Task directions: Because the copy must hold no pictures, return the data below with all of its words intact.

Given data:

- - - - - - -

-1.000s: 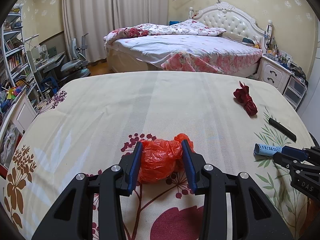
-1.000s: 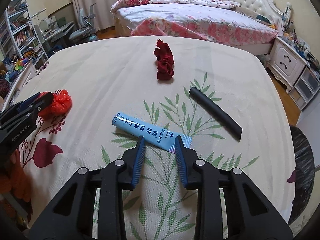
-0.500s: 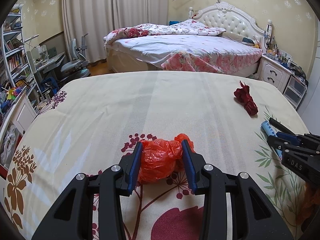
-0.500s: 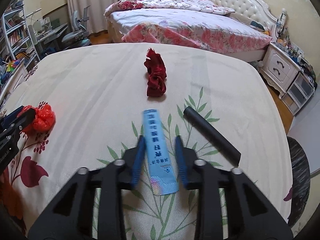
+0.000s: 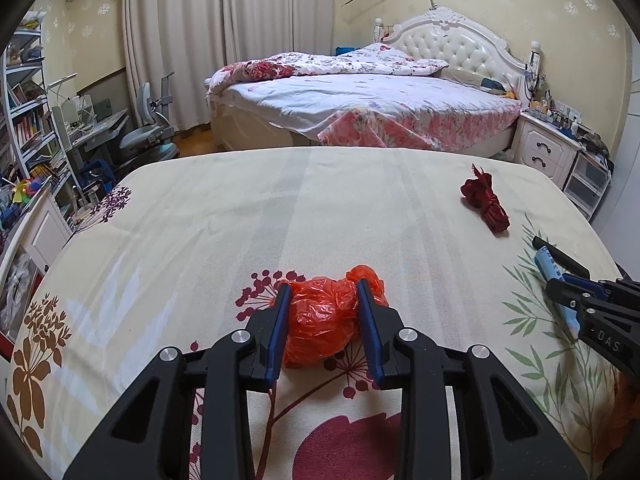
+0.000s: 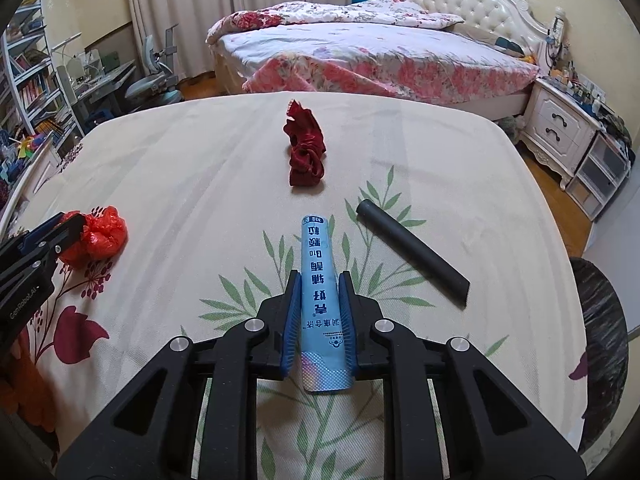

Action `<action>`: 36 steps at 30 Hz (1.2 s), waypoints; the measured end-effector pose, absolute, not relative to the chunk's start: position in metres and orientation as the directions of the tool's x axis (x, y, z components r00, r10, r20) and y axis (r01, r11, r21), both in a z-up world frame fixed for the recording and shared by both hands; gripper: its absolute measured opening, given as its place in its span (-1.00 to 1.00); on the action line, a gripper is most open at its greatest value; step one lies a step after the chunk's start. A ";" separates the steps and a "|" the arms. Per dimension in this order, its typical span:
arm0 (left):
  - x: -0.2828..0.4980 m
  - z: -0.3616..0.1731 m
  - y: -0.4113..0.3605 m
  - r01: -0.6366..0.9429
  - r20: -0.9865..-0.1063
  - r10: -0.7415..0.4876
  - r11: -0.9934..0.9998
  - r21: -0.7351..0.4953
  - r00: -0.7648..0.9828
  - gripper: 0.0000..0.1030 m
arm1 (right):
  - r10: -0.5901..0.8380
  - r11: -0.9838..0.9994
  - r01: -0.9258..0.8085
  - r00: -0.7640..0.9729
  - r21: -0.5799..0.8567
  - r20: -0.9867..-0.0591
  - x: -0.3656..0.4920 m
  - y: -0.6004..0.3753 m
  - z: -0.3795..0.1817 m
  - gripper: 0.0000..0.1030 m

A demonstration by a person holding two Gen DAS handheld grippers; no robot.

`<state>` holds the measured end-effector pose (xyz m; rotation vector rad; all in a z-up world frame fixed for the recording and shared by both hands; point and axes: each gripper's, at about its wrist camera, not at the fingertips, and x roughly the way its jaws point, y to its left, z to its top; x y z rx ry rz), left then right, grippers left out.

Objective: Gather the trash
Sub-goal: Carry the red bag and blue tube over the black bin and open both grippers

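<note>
A crumpled orange-red plastic bag (image 5: 320, 320) lies on the flowered tablecloth (image 5: 280, 208). My left gripper (image 5: 323, 285) is closing on it, and both blue pads press its sides. A light blue printed packet (image 6: 318, 256) sits lengthwise between the closing jaws of my right gripper (image 6: 320, 276), its pads tight against the packet's edges. From the left wrist view the right gripper (image 5: 560, 286) and the packet (image 5: 546, 260) show at the far right. A dark red crumpled wad (image 6: 304, 148) and a black tube (image 6: 412, 256) lie loose on the cloth.
The table's far edge faces a bed (image 5: 380, 100) with a floral cover. A white nightstand (image 6: 560, 128) stands at the right, a desk chair (image 5: 148, 136) and bookshelves (image 5: 24, 120) at the left. A dark round seat (image 6: 600, 340) sits off the table's right edge.
My right gripper swung the blue packet from lying crosswise to pointing straight ahead and closed on it. The left jaws narrowed onto the orange-red bag, which stayed in place.
</note>
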<state>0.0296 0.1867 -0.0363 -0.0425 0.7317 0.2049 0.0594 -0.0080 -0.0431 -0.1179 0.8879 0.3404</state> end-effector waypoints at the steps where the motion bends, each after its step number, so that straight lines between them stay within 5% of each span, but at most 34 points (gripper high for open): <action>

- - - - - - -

Result for this task:
-1.000s: 
-1.000s: 
-0.500s: 
-0.500s: 
+0.000s: 
+0.000s: 

Action `<action>`: 36 steps at 30 Hz (1.2 s), waypoints; the measured end-effector pose, absolute, not relative to the chunk's start: position in metres and orientation as the directions of the tool's x axis (x, y, z components r00, r10, r20) and y axis (r01, r11, r21), both in a z-up world frame fixed for the recording and shared by both hands; gripper: its absolute measured opening, given as its place in its span (-1.00 to 1.00); on the action line, a gripper is most open at its greatest value; step one lies a step after the chunk's start. A ";" separates the steps and a "|" the arms. Per dimension in this order, its typical span:
arm0 (left):
  - x: -0.2828..0.4980 m
  - z: -0.3616..0.1731 m
  - y: -0.4113..0.3605 m
  - r01: -0.6366..0.9429
  - r20: -0.9865..-0.1063
  - r10: -0.7415..0.4876
  - r11: -0.9934..0.9998
  - r21: -0.7351..0.4953
  - r00: -0.7648..0.9828
  - gripper: 0.0000..0.1030 m
arm1 (right):
  - r10: -0.5901..0.8380
  - r11: -0.9838..0.9994
  - r01: -0.9258..0.8085
  - r00: -0.7640..0.9729
  - r21: -0.5799..0.8567
  - r20: -0.9867..-0.0591
  - x: -0.3656..0.4920 m
  - y: -0.6004..0.3753 m
  - z: -0.3795..0.1817 m
  - gripper: 0.0000..0.1030 m

A demonstration by a person holding two Gen DAS handheld grippers; no robot.

`<state>` holds the measured end-effector pose (xyz m; rotation vector rad; all in a z-up world frame fixed for the recording and shared by both hands; point and axes: each gripper's, at about its wrist camera, not at the fingertips, and x roughly the way its jaws point, y to its left, z to its top; x y z rx ry rz), left then right, grippers left out.

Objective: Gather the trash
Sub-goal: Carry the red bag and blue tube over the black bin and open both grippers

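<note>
A crumpled orange-red plastic bag (image 5: 320, 320) lies on the flowered tablecloth (image 5: 280, 208). My left gripper (image 5: 323, 285) is closing on it, and both blue pads press its sides. A light blue printed packet (image 6: 318, 256) sits lengthwise between the closing jaws of my right gripper (image 6: 320, 276), its pads tight against the packet's edges. From the left wrist view the right gripper (image 5: 560, 286) and the packet (image 5: 546, 260) show at the far right. A dark red crumpled wad (image 6: 304, 148) and a black tube (image 6: 412, 256) lie loose on the cloth.
The table's far edge faces a bed (image 5: 380, 100) with a floral cover. A white nightstand (image 6: 560, 128) stands at the right, a desk chair (image 5: 148, 136) and bookshelves (image 5: 24, 120) at the left. A dark round seat (image 6: 600, 340) sits off the table's right edge.
My right gripper swung the blue packet from lying crosswise to pointing straight ahead and closed on it. The left jaws narrowed onto the orange-red bag, which stayed in place.
</note>
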<state>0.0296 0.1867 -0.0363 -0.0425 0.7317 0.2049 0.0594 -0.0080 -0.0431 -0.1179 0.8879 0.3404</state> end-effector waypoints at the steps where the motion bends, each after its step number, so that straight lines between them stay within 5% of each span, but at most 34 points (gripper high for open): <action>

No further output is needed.